Si de nombreux livres racontent le front et le terrible sort des poilus dans les tranchées, ils sont plus rares à s’attacher aux familles de ces jeunes hommes qui, pour près d’un million et demi d’entre eux, ne sont pas revenus. Auteur de plusieurs livres sur les origines des noms et sur la généalogie, et notamment du Que sais-je? consacré à ce sujet, Jean-Louis Beaucarnot a voulu comprendre comment les mères, sœurs, fiancées, ou les hommes non mobilisés, ont vécu ces quatre années. Il a ainsi lancé des appels à témoins dans plusieurs journaux français et a reçu de nombreuses lettres et photos dont il a fait un livre.
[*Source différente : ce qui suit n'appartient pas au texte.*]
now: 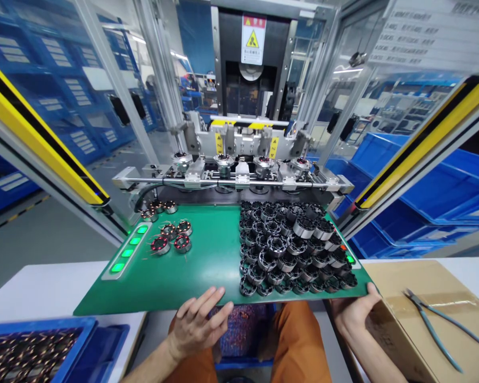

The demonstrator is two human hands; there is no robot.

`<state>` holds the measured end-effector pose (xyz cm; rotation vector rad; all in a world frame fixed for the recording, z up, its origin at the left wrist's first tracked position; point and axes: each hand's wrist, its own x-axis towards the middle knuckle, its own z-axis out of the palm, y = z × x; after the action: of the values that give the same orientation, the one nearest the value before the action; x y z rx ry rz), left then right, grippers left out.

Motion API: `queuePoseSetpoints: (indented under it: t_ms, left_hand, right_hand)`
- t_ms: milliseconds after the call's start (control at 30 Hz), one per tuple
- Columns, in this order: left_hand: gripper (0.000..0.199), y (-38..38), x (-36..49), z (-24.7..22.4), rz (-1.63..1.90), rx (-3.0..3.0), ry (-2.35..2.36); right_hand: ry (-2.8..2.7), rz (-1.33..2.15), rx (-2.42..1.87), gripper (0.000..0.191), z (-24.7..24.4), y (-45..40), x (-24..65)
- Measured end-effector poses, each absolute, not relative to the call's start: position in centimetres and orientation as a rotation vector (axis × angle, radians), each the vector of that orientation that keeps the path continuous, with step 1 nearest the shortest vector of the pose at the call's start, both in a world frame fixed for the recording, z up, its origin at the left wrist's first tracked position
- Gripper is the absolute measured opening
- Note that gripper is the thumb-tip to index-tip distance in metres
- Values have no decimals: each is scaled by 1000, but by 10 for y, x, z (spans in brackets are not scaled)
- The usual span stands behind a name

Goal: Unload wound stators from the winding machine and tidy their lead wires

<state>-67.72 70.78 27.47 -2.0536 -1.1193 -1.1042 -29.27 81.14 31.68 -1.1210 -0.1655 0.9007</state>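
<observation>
Copper-wound rings (182,244), seemingly done, sit at ten o'clock on the green board (209,268), bare rings (287,261) seemingly left at three, my left hand (201,323) loose, empty at six, my right hand (354,314) at four, grip unclear.

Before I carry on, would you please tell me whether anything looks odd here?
One indicator light at the right of the green worktop glows orange-red, while the other panel lights are green; otherwise nothing stands out.
</observation>
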Motion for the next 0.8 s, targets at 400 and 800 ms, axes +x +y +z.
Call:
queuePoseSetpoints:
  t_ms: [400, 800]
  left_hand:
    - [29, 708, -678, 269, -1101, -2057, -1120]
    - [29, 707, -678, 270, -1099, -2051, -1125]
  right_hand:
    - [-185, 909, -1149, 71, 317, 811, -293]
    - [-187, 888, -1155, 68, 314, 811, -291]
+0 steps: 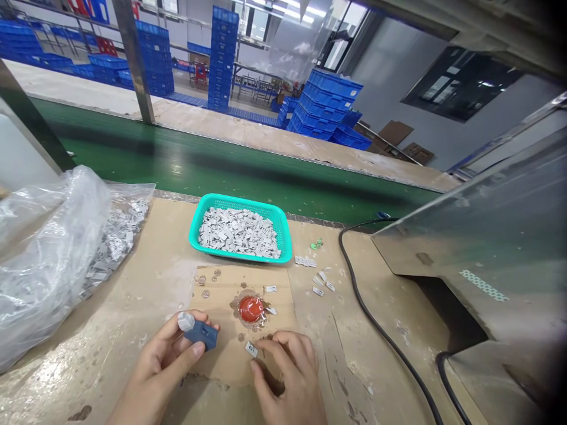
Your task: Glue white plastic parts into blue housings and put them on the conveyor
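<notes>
My left hand (166, 360) is closed around a dark blue block (204, 335) with a rectangular slot and a pale, faceted knob (186, 321) at one end. To its right, my right hand (290, 369) has thumb and index finger at the edge of a small light grey plastic part (251, 349) with a dark round mark, which appears pinched there. Just beyond the hands, a round pool or shallow dish of red liquid (251, 309) sits on a cardboard sheet (217, 360). Two similar grey parts (271, 289) lie near it.
A turquoise basket (286, 236) full of grey parts stands behind the cardboard. On the left lies a clear plastic bag (53, 236) of parts. Several loose pieces (318, 291), a small green item (316, 243), a black cable (361, 295) and a metal housing (443, 236) occupy the right.
</notes>
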Demonstrator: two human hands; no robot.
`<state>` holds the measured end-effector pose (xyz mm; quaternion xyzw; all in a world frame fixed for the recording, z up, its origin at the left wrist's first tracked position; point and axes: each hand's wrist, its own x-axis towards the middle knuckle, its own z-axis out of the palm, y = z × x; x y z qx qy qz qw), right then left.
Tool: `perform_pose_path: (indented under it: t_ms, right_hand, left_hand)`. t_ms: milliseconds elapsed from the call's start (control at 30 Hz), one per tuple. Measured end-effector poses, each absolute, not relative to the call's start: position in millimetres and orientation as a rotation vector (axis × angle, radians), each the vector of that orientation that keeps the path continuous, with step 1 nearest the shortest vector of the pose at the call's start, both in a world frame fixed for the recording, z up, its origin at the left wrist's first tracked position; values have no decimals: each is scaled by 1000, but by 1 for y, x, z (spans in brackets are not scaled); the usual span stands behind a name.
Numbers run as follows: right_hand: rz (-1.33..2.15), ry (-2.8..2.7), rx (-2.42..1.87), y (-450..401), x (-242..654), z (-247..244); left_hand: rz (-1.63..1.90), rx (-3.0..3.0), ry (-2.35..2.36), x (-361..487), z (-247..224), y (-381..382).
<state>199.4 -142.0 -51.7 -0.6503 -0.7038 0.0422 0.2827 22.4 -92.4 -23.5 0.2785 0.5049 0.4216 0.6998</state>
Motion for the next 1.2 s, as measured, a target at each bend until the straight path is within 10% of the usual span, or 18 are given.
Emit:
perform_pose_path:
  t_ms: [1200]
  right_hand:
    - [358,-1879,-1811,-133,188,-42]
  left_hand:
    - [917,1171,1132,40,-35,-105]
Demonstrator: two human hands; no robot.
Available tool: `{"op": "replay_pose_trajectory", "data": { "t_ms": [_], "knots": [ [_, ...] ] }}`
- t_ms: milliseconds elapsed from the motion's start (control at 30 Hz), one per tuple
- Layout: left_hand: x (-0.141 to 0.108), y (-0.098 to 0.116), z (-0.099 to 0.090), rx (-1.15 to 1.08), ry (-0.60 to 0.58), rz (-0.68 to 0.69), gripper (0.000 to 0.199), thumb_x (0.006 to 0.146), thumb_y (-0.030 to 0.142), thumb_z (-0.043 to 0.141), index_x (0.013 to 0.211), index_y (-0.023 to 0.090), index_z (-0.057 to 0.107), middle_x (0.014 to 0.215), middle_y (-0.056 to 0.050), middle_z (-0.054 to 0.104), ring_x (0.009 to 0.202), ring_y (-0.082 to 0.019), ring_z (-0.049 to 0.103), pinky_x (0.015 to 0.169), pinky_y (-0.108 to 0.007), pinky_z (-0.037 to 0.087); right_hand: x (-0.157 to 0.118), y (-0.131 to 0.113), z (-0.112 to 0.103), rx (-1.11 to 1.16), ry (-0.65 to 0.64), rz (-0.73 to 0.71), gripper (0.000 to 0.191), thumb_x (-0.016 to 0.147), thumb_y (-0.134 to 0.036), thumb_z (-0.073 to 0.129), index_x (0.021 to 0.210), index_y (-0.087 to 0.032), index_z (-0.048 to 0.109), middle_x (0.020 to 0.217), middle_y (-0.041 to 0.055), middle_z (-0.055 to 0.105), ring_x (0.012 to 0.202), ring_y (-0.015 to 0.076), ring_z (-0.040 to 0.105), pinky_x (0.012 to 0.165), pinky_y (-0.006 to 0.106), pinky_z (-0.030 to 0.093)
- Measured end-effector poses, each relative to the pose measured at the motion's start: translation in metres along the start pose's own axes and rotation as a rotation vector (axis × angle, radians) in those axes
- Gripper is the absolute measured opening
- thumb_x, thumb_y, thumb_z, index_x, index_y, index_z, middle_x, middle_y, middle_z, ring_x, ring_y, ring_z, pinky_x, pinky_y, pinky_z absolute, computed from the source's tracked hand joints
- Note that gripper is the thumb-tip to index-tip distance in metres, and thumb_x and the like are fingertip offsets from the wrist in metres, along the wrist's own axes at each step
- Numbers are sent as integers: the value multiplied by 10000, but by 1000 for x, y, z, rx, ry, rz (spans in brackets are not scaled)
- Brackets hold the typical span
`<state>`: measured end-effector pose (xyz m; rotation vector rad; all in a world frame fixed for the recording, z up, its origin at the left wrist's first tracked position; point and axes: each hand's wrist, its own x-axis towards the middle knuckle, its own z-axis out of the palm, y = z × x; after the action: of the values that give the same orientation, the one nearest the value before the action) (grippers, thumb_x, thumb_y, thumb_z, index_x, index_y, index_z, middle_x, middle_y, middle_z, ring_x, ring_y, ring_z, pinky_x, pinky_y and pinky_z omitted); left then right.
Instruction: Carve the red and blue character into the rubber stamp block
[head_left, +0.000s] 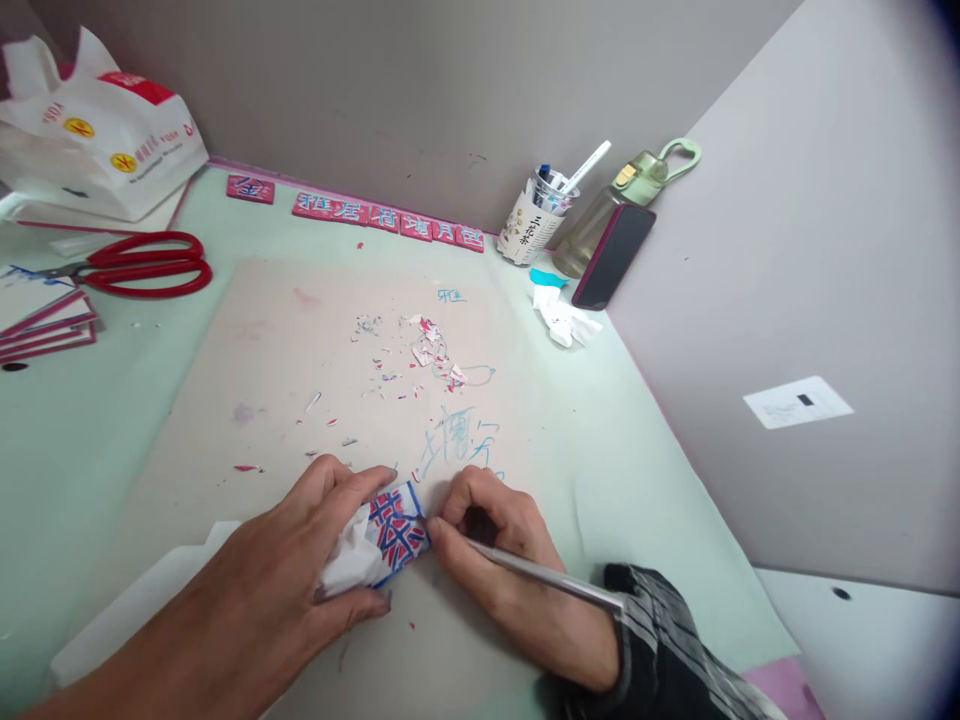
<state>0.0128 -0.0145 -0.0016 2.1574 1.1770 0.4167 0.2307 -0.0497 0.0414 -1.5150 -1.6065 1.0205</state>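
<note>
My left hand (262, 560) grips a small rectangular block (397, 532) by its long edges, thumb on the near side and fingers on the far side. A character in blue and red marks the block's face. Crumpled white tissue (351, 552) is bunched between the palm and the block. Closed around a slim silver pen-shaped carving tool (555, 578), my right hand (510, 550) rests at the block's right end. The tool's tip is hidden by the fingers, so I cannot tell whether it touches the block.
Red and white shavings (429, 345) lie scattered on the beige mat (247, 380). Carved red tiles (345, 208) line the back wall. Red scissors (150, 265) and a white bag (120, 140) are at left. A pen cup (531, 215), bottle (592, 220) and phone (615, 258) stand back right.
</note>
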Motion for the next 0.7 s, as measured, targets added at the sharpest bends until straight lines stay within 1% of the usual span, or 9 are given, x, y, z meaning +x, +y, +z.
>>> {"op": "replay_pose_trajectory", "data": {
  "t_ms": [67,133,200,300,333,400,533,600,700],
  "knots": [
    [-1,1,0,7,3,1,651,778,243,676,1386,363,478,1123,7,611,842,-214,714,641,-289,532,0,0,0,-17,3,-18,201,887,-176,593,721,-211,483,685,-45,510,660,129,459,650,266,364],
    [-1,3,0,31,14,17,604,798,262,661,1372,353,497,1076,5,608,781,-211,711,599,-295,520,-1,1,0,-76,-4,-96,200,908,-160,583,747,-210,475,713,-34,527,688,135,472,670,270,375],
    [-1,6,-1,55,21,32,577,801,271,663,1354,337,511,1054,-2,604,763,-220,714,571,-304,519,-2,5,1,-188,-13,-260,195,940,-125,553,783,-206,471,743,-15,539,718,146,475,694,283,382],
    [1,9,-1,80,44,63,579,780,250,677,1333,313,518,1043,-10,597,754,-227,721,568,-320,541,-4,12,2,-411,-22,-564,211,978,-76,503,800,-190,488,758,16,552,729,163,441,708,316,371],
    [2,9,-1,87,50,75,580,776,246,680,1329,307,520,1037,-10,594,735,-224,720,567,-326,549,-5,14,3,-484,-26,-644,233,990,-67,485,788,-181,502,749,23,551,724,167,427,706,326,364],
    [4,10,-1,100,63,99,573,779,246,685,1326,296,522,1019,-7,589,685,-212,711,553,-332,559,-5,13,3,-611,-41,-752,302,1017,-58,440,753,-163,540,721,31,544,709,173,411,700,338,354],
    [6,13,-4,87,71,129,551,793,212,685,1317,275,529,973,3,580,659,-197,710,515,-310,564,-4,5,3,-737,-44,-869,421,1036,-51,378,678,-159,570,655,27,508,670,180,400,704,346,360],
    [6,14,-6,72,57,128,556,796,204,688,1324,278,532,978,2,580,676,-198,717,524,-307,577,-4,3,4,-758,-40,-892,422,1032,-53,386,669,-166,568,647,24,506,668,182,403,719,347,367],
    [5,12,-6,44,0,118,550,814,206,683,1336,295,535,1006,-2,586,699,-194,721,562,-311,601,-4,3,4,-781,-46,-897,407,1029,-57,398,680,-170,575,650,22,511,671,183,404,742,348,371]
  ]
}}
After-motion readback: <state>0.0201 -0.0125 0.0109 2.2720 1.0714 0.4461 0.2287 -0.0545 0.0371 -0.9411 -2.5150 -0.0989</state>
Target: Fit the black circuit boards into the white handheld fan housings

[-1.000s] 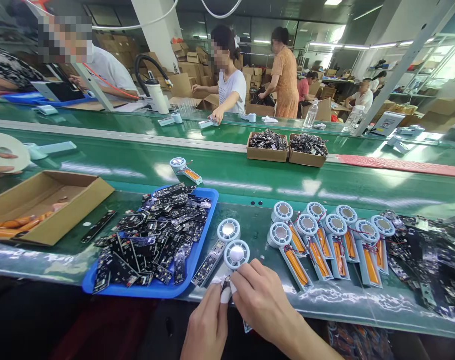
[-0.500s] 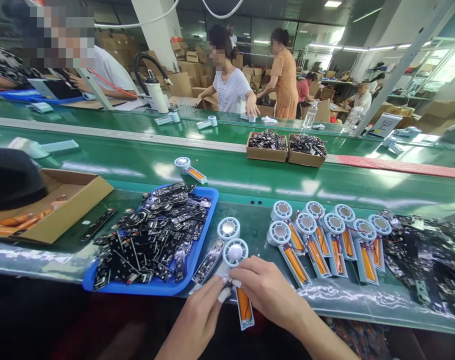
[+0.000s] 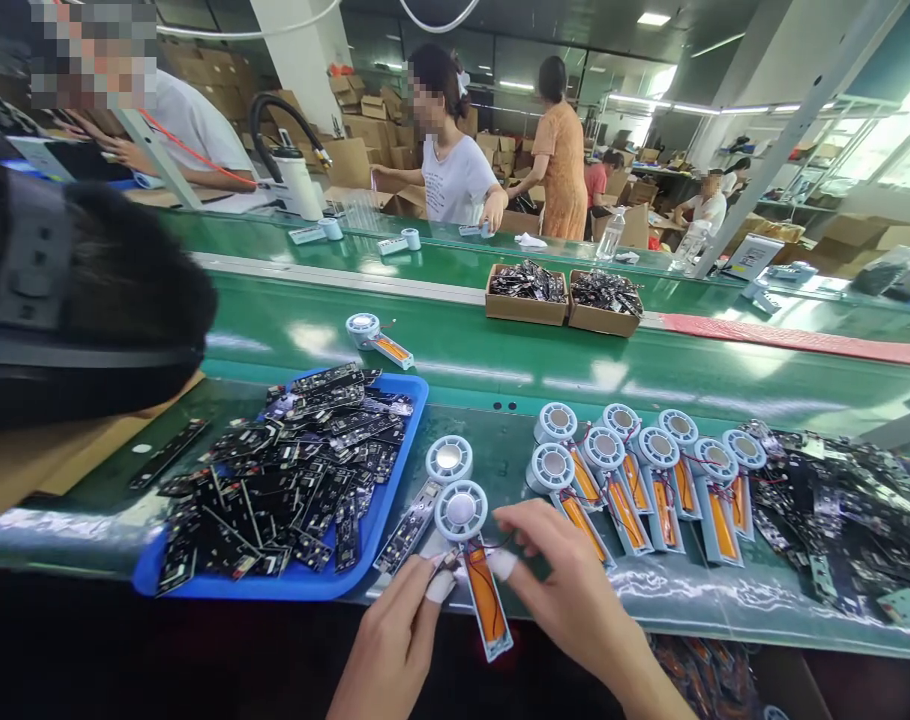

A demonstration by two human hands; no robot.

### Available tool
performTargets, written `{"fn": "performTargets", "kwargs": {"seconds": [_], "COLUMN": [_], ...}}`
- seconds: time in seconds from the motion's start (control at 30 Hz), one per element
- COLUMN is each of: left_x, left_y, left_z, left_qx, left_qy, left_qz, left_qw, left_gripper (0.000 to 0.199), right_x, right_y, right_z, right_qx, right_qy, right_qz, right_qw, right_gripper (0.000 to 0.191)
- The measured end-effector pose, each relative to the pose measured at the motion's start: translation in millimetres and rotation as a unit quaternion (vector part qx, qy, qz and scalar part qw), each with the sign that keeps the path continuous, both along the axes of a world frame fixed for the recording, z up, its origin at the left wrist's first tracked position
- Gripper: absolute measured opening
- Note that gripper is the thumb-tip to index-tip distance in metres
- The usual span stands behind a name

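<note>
A light-blue handheld fan body (image 3: 461, 510) with a round head lies at the table's front edge, its open handle showing an orange battery (image 3: 486, 600) and thin dark wires. On the left of this handle, my left hand (image 3: 395, 625) pinches a small dark piece, too small to name, between thumb and finger. White covers sit on both thumb tips. My right hand (image 3: 567, 590) is at the handle's right, thumb and fingers apart, close to the wires. Just behind lies another fan body (image 3: 449, 458) with a black circuit board (image 3: 410, 525) along its handle.
A blue tray (image 3: 417, 420) heaped with circuit boards stands left. Several fan bodies (image 3: 657, 447) lie in rows at right, beside more boards (image 3: 837, 510). One fan body (image 3: 363, 328) is on the green belt. A person's dark-capped head (image 3: 102, 290) intrudes at left; coworkers stand across.
My right hand has come away from my left fingers to the right, its fingers spreading. The handle's wires now show. At left, the dark-capped head has moved further into view, over the cardboard box.
</note>
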State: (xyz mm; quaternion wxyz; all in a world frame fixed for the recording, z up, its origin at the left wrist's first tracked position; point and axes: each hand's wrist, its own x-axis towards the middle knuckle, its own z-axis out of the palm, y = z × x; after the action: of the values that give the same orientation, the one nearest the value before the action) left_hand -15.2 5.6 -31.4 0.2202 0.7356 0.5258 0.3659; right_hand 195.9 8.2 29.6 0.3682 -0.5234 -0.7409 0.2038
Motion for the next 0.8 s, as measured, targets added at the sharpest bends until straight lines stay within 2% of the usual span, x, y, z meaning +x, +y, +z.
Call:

Divisé en dix chapitres balayant de multiples aspects – plus un onzième consacré à l’Alsace et la Lorraine (on devrait dire Moselle, seul ce département lorrain ayant été annexé par le Reich) –, Nos familles dans la Grande Guerre met en scène des familles éclatées ou décimées, des ruines et des fortunes, des lendemains pas souvent heureux et parfois difficile à cicatriser, mais surtout des couples, mariages heureux ou arrangés, amours interdits, etc. Les nombreux témoignages, régulièrement illustrés de photos familiales, reflets d’un bonheur que l’on espérait immuable, sont entrecoupés de précieux dossiers historiques, offrant à l’ouvrage une envergure plus large. On y lit comment étaient annoncées les morts, généralement par un télégramme officiel remis au maire qui se chargeait, à moins que ce soient les gendarmes, de porter la nouvelle à la famille. L’auteur révèle aussi le sort tragique des villages situés en zone de front, détruits après avoir été vidés de leurs habitants, et commente la vie dans la région lilloise, zone occupée par l’armée prussienne. Il parle encore des victimes civiles, des croix et des médailles, des veuves de guerre, des pupilles de la nation, de la grippe espagnole, des monuments aux morts, des cimetières militaires. Sans oublier la vie des poilus: l’artisanat qui leur permet de tromper leur ennui dans les tranchées, les nombreuses lettres envoyées à leurs proches, les mutins et fusillés «pour l’exemple», la démobilisation, les gueules cassées (sur les 6 millions de soldats reconnus comme «invalides», près de 300 000 étaient mutilés à 100%), etc. Un livre un peu brouillon dans sa construction mais très riche et complet.